Detection of chromosomal abnormalities in human preimplantation embryos using FISH

Abstract

Purpose: Multicolour FISH has been used for the preimplantation diagnosis of sex for X-linked disorders and to examine the chromosome constitution of early human embryos. Materials and Methods: Single blastomeres and whole embryos were spread using HCl and Tween 20. Multicolour FISH was performed using directly-labelled human DNA probes for chromosomes X, Y, and I in a two hour FISH procedure. Results: Four groups of chromosome arrangements have been found in human preimplantation embryos (i) normal, all nuclei uniformly diploid, (ii) diploid mosaics, majority of the nuclei diploid, with a small number of nuclei aneuploid (iii) chromosomally abnormal, all nuclei uniformly chromosomally abnormal, e.g.
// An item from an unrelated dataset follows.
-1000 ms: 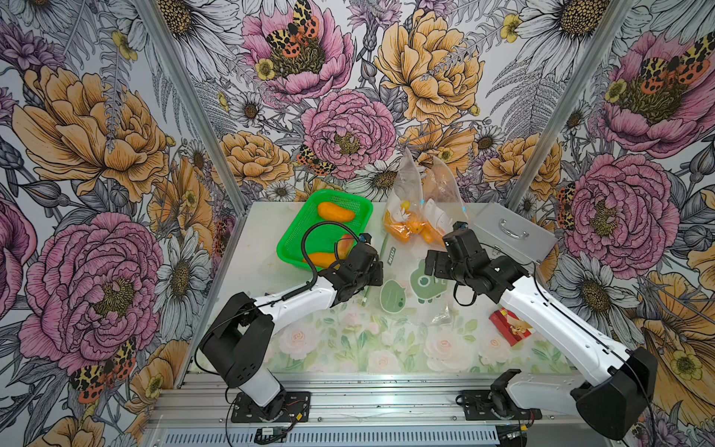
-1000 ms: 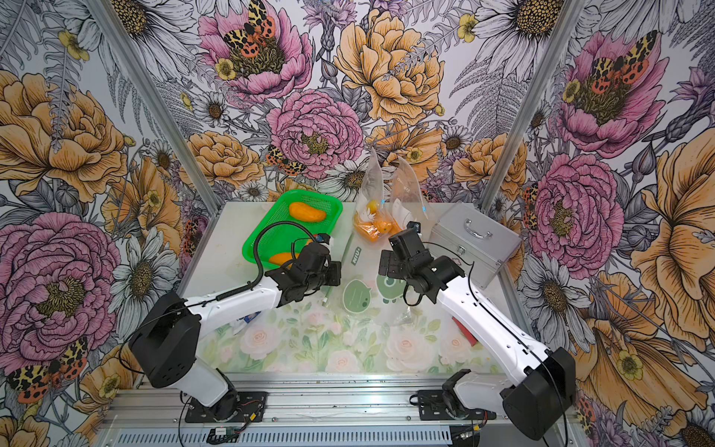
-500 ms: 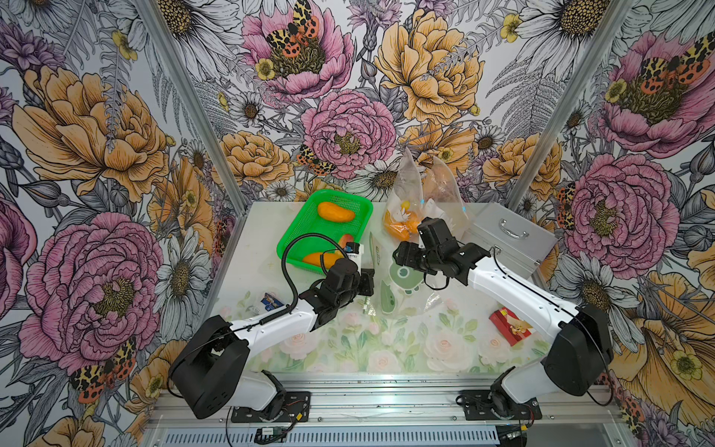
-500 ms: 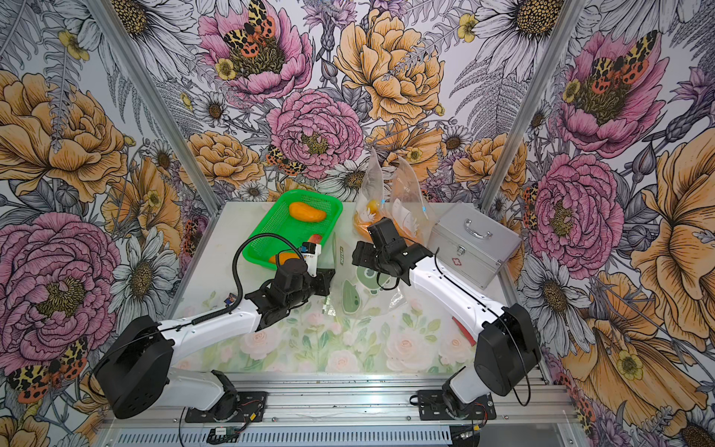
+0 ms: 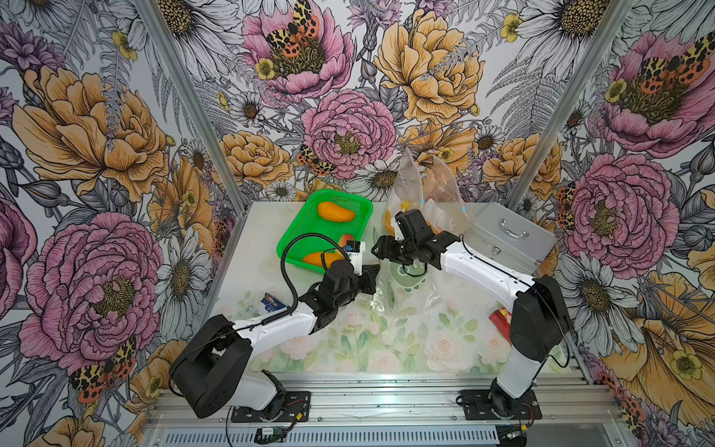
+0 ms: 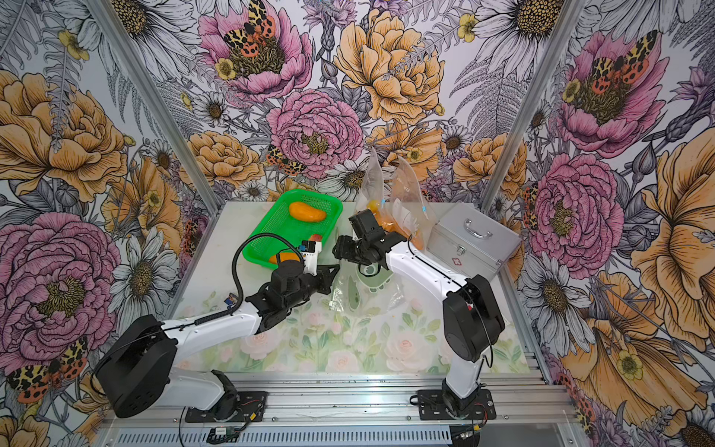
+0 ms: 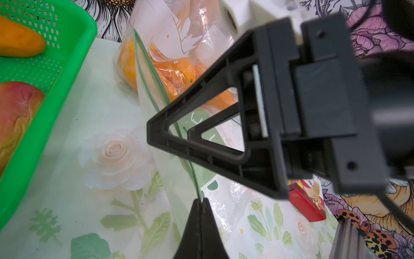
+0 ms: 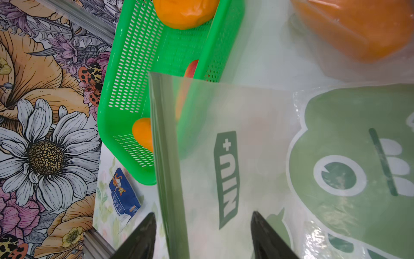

XO, XXY, XXX and (iv) chaotic, all nuclei showing different chromosome complements. Conclusions: For the preimplantation diagnosis of sex, an XX nucleus has always been representative of a female embryo. However, for the diagnosis of dominant disorders or chromosome abnormalities, two cells should be analysed to reduce the chance of misdiagnosis which may arise from chromosomal mosaicism. Implantation and further embryo development may be possible from mosaic or chromosomally abnormal embryos, but those showing chaotic chromosome arrangements would be unlikely to implant.